Exercise goal. Output the data word for word. Begin at its first line and end at the line with "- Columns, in".

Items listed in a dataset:
↓↓↓

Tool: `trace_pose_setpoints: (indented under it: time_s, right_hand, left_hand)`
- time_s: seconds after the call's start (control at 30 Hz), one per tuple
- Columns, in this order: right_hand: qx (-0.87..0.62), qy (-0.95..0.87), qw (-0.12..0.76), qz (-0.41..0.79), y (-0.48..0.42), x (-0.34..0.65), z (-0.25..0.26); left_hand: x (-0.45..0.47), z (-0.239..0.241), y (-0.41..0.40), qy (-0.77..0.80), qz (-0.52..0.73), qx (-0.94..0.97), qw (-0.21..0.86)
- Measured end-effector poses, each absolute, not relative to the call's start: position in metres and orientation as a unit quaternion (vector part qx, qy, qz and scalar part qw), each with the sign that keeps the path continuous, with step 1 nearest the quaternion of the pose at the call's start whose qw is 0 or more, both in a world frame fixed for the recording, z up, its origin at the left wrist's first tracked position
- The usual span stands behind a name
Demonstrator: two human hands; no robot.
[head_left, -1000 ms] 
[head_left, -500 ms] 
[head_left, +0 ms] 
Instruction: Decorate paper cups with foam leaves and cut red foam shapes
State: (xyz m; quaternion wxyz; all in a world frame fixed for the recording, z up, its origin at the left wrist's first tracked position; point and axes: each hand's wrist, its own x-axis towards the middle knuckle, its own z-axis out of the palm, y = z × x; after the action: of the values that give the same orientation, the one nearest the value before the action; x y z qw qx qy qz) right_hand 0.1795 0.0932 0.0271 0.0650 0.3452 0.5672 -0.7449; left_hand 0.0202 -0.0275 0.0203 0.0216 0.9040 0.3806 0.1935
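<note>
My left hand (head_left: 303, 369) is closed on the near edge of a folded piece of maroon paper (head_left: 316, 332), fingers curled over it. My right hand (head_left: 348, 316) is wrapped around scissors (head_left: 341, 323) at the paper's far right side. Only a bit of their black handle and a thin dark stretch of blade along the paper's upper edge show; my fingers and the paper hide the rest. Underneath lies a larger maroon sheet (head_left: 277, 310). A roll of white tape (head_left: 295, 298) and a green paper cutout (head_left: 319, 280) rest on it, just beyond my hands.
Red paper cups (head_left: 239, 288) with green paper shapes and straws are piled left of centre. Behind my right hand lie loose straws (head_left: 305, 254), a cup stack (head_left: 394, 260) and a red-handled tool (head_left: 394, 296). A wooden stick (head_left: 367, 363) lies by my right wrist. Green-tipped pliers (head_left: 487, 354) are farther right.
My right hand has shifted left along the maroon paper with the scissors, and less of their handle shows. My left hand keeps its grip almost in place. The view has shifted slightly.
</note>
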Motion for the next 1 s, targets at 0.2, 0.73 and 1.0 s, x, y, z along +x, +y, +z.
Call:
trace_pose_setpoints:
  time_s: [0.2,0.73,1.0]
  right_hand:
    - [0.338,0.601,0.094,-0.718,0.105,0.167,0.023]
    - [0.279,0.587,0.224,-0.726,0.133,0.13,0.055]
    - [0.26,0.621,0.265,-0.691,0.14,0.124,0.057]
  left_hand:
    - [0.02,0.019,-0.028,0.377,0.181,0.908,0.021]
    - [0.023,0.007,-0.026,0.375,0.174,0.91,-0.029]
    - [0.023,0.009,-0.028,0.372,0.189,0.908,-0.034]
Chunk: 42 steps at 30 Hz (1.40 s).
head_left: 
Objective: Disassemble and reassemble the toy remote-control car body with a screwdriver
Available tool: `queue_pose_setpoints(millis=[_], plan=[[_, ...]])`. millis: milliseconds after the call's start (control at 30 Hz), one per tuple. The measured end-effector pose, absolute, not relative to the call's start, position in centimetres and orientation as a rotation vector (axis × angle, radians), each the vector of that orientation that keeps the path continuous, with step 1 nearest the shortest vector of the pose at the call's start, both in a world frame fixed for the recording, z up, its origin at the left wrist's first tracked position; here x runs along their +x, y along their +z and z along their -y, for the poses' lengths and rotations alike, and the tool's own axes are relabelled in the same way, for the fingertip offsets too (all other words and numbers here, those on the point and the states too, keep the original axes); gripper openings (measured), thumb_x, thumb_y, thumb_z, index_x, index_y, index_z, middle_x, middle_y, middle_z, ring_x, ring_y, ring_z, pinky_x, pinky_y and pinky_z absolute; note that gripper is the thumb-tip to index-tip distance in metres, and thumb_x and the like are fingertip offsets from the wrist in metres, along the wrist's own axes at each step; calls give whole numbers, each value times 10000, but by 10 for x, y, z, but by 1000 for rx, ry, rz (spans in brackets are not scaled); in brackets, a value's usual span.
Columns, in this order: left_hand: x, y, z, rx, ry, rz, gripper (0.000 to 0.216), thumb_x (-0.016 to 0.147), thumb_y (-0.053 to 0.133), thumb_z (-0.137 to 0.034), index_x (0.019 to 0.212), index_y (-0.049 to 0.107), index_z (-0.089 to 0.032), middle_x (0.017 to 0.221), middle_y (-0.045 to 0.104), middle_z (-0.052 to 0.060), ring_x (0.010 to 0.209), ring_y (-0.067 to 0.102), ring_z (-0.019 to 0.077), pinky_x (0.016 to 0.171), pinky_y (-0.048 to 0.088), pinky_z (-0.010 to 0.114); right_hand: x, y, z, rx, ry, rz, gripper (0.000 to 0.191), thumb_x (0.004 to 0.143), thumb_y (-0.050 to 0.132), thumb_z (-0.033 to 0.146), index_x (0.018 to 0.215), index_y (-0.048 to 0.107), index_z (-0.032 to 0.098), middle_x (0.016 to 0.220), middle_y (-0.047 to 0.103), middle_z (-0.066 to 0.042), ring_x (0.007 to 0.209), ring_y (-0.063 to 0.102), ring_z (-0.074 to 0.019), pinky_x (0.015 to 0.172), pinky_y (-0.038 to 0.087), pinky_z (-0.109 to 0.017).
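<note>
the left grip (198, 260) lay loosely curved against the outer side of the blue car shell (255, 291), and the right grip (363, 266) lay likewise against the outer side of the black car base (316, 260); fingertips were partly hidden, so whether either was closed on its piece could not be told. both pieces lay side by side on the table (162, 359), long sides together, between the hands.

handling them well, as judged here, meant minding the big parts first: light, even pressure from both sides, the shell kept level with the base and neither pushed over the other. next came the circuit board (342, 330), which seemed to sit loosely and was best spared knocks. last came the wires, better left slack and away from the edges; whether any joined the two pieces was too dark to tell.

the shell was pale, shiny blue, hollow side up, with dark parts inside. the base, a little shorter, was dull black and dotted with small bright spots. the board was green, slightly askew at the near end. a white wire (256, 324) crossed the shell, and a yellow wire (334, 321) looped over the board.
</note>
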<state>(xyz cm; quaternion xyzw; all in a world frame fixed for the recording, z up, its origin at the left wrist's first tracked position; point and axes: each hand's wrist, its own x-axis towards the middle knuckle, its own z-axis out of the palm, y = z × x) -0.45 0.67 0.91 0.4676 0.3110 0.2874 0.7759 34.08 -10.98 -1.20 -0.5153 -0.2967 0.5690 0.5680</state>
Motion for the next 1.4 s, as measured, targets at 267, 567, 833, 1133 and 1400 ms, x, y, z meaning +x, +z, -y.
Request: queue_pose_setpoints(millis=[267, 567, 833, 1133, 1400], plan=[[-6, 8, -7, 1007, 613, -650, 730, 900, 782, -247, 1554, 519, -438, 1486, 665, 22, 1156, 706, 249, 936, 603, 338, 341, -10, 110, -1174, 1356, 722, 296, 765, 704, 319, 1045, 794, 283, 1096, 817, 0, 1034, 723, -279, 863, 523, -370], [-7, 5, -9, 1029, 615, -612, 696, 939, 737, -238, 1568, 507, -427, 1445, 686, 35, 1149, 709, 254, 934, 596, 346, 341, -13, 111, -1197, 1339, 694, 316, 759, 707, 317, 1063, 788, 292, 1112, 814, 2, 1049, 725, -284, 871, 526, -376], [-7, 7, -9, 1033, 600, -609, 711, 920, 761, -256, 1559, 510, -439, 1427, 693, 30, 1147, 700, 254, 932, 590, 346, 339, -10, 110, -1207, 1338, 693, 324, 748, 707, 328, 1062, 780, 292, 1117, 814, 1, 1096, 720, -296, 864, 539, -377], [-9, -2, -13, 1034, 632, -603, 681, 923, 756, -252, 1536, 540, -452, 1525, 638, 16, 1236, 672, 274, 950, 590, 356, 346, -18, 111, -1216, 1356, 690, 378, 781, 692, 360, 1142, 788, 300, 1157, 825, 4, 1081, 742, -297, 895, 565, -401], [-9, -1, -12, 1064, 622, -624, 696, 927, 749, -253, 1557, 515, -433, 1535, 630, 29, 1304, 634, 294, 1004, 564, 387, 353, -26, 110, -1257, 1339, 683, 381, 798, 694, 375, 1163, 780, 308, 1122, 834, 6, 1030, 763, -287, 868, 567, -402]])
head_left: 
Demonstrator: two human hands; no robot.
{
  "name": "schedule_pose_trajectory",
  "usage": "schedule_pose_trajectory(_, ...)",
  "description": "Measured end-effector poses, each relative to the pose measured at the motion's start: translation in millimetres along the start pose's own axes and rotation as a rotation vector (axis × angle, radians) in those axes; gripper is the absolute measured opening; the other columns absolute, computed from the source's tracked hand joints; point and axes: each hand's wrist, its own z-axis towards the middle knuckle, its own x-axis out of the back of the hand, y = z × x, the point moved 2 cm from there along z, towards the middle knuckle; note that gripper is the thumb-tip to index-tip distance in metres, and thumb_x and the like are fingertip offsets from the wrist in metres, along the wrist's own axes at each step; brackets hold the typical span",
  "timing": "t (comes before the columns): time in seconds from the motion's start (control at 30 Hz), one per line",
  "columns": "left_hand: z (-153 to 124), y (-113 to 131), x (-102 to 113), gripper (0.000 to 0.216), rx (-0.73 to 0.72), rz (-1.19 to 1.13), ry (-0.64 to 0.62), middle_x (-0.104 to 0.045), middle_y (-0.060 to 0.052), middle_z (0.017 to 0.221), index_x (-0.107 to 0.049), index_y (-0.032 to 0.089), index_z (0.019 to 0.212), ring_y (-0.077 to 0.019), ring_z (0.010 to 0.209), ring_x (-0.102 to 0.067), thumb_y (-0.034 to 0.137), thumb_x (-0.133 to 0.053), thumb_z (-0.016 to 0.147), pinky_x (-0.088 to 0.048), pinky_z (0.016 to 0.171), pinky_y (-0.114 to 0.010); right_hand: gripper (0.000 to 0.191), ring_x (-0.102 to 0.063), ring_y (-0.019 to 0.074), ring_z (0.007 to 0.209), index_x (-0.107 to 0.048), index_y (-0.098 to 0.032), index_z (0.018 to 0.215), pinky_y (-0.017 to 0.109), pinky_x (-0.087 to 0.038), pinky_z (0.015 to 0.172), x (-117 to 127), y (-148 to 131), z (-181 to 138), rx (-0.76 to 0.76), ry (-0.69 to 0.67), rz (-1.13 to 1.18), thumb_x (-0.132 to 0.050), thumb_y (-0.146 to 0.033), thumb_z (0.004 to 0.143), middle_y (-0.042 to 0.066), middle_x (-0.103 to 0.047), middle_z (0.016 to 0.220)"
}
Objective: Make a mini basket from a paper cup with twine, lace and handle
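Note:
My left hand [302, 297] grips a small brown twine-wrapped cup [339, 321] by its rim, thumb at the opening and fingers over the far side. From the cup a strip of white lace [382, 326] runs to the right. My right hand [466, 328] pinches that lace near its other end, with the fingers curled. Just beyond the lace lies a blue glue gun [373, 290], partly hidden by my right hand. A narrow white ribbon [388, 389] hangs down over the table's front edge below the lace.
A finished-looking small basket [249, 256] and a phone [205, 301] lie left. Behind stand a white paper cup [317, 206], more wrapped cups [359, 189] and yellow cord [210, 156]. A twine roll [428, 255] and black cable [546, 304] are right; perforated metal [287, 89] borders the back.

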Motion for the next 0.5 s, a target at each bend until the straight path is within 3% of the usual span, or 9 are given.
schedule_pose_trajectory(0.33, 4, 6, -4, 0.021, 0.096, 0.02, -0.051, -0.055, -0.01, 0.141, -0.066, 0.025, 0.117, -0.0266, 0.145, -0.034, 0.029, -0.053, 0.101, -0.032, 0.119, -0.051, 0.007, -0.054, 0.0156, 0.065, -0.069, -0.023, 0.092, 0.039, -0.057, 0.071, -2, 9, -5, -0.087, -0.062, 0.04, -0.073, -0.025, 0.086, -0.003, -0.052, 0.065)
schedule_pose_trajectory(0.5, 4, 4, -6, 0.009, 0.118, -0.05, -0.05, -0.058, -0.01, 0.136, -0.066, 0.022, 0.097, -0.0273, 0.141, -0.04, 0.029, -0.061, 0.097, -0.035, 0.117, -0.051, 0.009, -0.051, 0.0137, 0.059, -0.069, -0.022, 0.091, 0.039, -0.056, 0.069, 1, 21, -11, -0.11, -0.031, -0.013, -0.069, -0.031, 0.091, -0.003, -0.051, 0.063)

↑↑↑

Output of the task.
Tool: `trace_pose_setpoints: (indented under it: time_s, right_hand, left_hand)`
- time_s: seconds after the call's start (control at 30 Hz), one per tuple
- Columns, in this order: right_hand: qx (-0.87..0.62), qy (-0.95..0.87), qw (-0.12..0.76), qz (-0.41..0.79), y (-0.48..0.42), x (-0.34..0.65), z (-0.25..0.26); left_hand: x (-0.45..0.47), z (-0.239..0.241), y (-0.41..0.40), qy (-0.77..0.80), qz (-0.52..0.73), qx (-0.94..0.97), qw (-0.21..0.86)

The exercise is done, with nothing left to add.